Research groups and manufacturing partners operate in different realities. Academics value detailed NMR spectra and MS data, while bulk buyers care about delivery reliability, batch-to-batch reproducibility, and contamination control. Setting up clear lines for shared data ensures each group gets what actually matters most to them—no boilerplate, just what years of scientific and business partnership really require. True expertise shines at this level because shortcuts prompt process setbacks and reputation loss faster than in any other market we serve.
Decades in the field have shown us one constant—every new customer brings unexpected insights. Process adaptations, packaging upgrades, or analytical tweaks often spring from conversations at conference tables or inside control rooms, not from standardized white papers. Early on, we overestimated the utility of some off-the-shelf packaging; only after working on-site with formulation chemists did we realize the importance of liners resistant to cyclic amines and providing pour integrity, so as not to compromise even at sub-zero storage.
We document near-miss events and turn each into a practical fix. Examples include modifications in pump seal material after discovering pyrrolidine interactions, changes to sample handling after reports of hydrolysis under humid conditions, and the introduction of rapid-turnaround sampling for urgent orders. Publicly sharing lessons from these episodes keeps our team sharp and open to further suggestions from the highly specialized community using this compound. Customer loyalty grew not just from meeting spec sheets but from making measurable improvements in daily practice.

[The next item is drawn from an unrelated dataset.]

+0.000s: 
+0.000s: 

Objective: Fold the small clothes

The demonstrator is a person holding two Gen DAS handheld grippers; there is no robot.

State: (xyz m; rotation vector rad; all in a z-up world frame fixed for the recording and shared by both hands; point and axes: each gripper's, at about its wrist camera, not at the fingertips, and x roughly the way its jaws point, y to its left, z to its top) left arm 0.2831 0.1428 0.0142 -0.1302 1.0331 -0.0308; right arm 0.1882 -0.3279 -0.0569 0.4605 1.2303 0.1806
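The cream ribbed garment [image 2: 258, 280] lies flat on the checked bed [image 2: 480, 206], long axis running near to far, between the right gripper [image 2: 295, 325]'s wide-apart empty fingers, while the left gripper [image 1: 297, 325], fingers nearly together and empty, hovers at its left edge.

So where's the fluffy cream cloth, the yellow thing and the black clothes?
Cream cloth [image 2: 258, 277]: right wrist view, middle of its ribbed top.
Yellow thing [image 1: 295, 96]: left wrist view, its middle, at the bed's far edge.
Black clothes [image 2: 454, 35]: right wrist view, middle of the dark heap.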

3-pyridinecarboxaldehyde, 6-(1-pyrrolidinyl)- embodies the evolution of specialty manufacturing. It stands apart for its engineered molecular specificity, proven reliability at scale, and thoughtful integration into workflows that prize consistency, safety, and value. This perspective comes not from brochures or third-party analysts but from years at reactors, in labs, and beside global partners wrestling with the practical realities of chemical process development. Our experience shapes how we improve our methods, train our staff, refine our tools, and build trust with the innovators who rely on this unique compound for pathways the textbooks rarely anticipate.